Основная часть. «Тайная Вечеря» у Кастаньо, Гирландайо, Леонардо да Винчи

1448 год. Флоренция. Художником Андреа дель Кастаньо в трапезной монастыря Сант Аполлония написана фреска "Тайная Вечеря", в которой, как и в ряде других работ, ему удалось приблизиться к лучшим творениям Мазаччо и Донателло. В этом произведении детально прорисованный архитектурный фон имеет математически рассчитанные очертания. Их убедительность и точность усиливается четкостью рисунка и контрастностью тональных отношений. Изображенная на фреске архитектура строго подчинена правилам геометрии и линейной перспективы и создает ощущение единства реального пространства трапезной и изображенного сюжета. В то же время очевидна не скрываемая художником, но даже явно выраженная условность композиции: зритель видит действие, происходящее на картине, как бы благодаря тому, что фронтальная стенка, разделяющая зрителя и участников Тайной Вечери, отсутствует. Решение подобной творческой задачи восходит к лучшим работам художников Проторенессанса[2]. Монументальность росписи выражена строгостью рисунка, стилистическим единством античных орнаментальных ритмов и особым колоритом, построенном на имитации оттенков различных пород цветного мрамора квадратных настенных панелей. Одна из центральных панелей, расположенная над головами сидящих по разные стороны стола Христа и Иуды, отличается необычным напряженным рисунком контрастных цветовых узоров среза каменной панели. Так художник усиливает звучание композиционного центра росписи, подчеркивая драматизм надвигающихся событий[3].
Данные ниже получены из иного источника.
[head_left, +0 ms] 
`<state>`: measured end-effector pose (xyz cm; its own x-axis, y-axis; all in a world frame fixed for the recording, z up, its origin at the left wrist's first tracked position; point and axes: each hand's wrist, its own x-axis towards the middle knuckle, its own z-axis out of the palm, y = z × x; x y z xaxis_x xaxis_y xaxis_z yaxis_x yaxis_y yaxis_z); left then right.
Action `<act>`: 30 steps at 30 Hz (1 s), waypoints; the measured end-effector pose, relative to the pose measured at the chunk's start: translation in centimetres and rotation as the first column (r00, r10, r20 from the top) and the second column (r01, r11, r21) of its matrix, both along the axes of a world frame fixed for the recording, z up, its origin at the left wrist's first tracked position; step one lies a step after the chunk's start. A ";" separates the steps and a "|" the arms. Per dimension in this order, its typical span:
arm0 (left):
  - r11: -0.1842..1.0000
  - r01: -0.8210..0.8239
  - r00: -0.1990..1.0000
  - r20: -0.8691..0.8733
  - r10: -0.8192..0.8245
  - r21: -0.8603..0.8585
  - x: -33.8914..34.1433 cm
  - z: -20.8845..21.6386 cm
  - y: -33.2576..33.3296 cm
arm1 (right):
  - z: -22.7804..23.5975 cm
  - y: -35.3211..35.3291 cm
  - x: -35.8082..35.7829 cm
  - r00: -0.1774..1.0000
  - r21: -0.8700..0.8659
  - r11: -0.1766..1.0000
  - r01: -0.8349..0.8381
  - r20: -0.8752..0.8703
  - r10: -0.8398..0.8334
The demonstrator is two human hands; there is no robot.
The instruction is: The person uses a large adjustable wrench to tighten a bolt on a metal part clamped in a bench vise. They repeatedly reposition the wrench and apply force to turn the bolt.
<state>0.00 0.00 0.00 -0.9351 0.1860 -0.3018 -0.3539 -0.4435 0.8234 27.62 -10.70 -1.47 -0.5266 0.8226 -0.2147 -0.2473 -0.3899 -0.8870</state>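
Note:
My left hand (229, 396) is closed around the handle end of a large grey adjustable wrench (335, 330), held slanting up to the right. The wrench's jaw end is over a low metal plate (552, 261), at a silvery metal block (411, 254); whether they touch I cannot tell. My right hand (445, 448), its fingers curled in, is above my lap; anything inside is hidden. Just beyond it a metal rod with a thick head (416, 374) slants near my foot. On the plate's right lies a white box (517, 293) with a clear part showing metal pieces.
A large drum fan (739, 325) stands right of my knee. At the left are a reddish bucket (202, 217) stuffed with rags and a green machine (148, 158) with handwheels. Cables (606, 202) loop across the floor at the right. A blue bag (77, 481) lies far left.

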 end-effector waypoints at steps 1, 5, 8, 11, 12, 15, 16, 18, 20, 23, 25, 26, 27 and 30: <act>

Для Кастаньо сами апостолы Господа не были такими бесстрастными героями, как те существа, с которыми соединялись в его мыслях гордость и слава Флоренции. В его «Тайной Вечере» изображены человеческие характеры, и в этом как раз заключается ее противоречие с законами монументального стиля. Но что за грозное и тревожное представление о человечестве выражено здесь! Глубокое недоверие друг к другу читается в глазах апостолов, и резкие черты их лиц говорят о неутихших страстях. Предательство Иуды не врывается здесь, как голос мирского зла, в святую и печальную гармонию последнего вечера. Оно родилось среди грубой пестроты этой комнаты и этих одежд так же естественно, как тяжелый сон Иоанна и разрушительное сомнение Фомы[4].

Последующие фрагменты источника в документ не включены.